Best Lean Protein Choices for Weight Loss
If you have ever visited a nutritionist or a diet forum to seek weight loss advice, chances are that you have been told to include plenty of lean proteins in your diet. Many popular diets like Atkins and South Beach recommend lean proteins for weight loss too. This might have led you to wonder how one type of protein can be better than others. After all, protein is protein, right? Not quite. Lean proteins are lower in calories compared to other “fatty” proteins, yet they keep you feeling full for longer. Lean proteins stabilize blood sugar levels and suppress hunger pangs. Studies have shown that people who consume a diet rich in lean protein consume lesser number of calories on an average than those who don’t. If you want to lose weight without making drastic changes to your eating habits, you should include foods rich in lean proteins in your diet.
Best sources of lean protein for weight loss
Many people mistakenly believe that lean meat is the only source of lean protein; this is not true. Fish and poultry items like chicken breasts contain plenty of lean proteins too. Vegetarian sources of lean protein include low fat dairy products, beans, whey, legumes and lentils.

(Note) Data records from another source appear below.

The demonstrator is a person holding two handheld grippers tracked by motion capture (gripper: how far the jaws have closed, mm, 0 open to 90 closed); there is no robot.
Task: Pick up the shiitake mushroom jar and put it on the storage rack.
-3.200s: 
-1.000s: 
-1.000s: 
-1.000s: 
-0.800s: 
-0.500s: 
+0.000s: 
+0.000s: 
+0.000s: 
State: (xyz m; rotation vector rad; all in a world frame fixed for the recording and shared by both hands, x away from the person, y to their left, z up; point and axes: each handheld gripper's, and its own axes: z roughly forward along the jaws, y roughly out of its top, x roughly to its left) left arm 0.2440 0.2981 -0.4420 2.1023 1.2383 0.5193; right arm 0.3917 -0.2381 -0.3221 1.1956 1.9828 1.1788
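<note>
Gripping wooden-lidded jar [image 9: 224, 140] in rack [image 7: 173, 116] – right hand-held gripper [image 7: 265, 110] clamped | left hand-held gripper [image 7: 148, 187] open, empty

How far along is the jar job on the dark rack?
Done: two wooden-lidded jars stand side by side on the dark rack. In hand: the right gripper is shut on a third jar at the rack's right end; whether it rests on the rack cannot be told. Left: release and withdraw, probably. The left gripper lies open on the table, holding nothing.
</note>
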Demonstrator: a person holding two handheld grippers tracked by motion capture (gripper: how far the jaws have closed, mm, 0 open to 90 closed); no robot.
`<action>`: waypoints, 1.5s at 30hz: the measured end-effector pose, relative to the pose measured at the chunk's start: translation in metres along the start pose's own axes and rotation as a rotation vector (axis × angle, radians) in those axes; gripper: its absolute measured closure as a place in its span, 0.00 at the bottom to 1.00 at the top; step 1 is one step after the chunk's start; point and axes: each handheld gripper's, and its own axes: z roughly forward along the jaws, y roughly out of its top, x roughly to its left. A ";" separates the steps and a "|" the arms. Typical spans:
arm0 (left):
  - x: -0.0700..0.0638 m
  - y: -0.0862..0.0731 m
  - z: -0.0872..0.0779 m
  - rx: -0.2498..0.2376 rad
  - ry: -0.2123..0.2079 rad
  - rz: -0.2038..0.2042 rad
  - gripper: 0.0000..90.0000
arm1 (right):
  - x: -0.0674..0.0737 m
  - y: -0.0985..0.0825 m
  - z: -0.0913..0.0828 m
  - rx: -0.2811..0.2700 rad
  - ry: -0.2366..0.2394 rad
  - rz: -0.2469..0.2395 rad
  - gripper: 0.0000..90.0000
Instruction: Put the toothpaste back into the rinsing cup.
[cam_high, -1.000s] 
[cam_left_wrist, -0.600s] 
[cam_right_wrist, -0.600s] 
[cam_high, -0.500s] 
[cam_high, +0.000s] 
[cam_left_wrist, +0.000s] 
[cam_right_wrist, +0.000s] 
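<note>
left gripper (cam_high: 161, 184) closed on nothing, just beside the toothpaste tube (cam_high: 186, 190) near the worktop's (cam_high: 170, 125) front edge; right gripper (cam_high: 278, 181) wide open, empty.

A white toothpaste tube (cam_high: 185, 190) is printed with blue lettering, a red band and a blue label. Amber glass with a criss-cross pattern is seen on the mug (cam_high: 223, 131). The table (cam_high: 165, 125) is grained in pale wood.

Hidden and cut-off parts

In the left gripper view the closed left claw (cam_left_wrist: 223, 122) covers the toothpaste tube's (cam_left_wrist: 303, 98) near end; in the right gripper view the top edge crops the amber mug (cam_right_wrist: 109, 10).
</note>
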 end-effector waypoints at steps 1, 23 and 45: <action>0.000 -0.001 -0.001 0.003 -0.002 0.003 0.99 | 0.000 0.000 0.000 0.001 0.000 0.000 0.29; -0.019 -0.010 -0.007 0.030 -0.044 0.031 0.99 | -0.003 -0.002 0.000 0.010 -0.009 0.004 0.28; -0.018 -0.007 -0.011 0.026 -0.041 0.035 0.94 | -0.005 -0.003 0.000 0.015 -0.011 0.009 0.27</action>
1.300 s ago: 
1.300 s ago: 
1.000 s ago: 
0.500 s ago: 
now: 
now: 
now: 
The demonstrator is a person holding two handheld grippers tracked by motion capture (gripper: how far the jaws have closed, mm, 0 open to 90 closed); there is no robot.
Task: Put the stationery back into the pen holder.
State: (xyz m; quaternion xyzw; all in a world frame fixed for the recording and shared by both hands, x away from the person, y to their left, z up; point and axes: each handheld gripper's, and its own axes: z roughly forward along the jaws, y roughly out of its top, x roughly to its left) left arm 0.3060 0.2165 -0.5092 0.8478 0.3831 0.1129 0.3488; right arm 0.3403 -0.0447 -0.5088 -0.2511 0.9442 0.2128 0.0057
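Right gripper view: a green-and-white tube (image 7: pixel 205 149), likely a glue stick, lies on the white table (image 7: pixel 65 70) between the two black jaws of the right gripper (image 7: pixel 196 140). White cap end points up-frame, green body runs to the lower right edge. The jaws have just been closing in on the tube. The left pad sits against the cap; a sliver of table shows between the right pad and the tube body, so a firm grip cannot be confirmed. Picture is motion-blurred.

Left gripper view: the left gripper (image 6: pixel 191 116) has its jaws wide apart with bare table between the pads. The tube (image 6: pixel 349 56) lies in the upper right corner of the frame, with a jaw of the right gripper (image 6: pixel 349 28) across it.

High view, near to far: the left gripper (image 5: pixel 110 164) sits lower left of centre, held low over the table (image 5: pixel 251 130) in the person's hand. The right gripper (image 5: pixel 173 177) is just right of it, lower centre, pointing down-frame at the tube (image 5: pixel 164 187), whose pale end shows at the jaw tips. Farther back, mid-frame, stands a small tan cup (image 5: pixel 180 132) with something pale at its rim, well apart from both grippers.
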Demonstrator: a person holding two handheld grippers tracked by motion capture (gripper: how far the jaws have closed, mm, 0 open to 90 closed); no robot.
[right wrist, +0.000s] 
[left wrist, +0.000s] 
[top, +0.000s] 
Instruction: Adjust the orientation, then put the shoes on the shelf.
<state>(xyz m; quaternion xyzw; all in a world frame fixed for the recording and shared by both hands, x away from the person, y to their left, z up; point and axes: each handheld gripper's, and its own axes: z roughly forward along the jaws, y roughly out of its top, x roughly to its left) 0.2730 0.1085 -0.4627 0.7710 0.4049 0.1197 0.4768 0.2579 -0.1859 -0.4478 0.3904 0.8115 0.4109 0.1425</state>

Most nuts and seeds are high in protein content but they are also high in calories so they should be consumed in moderation. Egg whites are also good sources of lean protein.
Ways to include lean protein in your diet
Apart from the obvious method of deliberately sourcing and eating foods rich in lean proteins, there are other ways you can include lean protein in your diet. One of the best ways to include lean proteins is to trim excess fat from meat joints before cooking them. Similarly, you can remove the yolk from eggs and cook only with the whites. Finally, you can purchase ready-to-use protein powders from supermarket shelves and prepare meal replacement shakes with them to lose weight.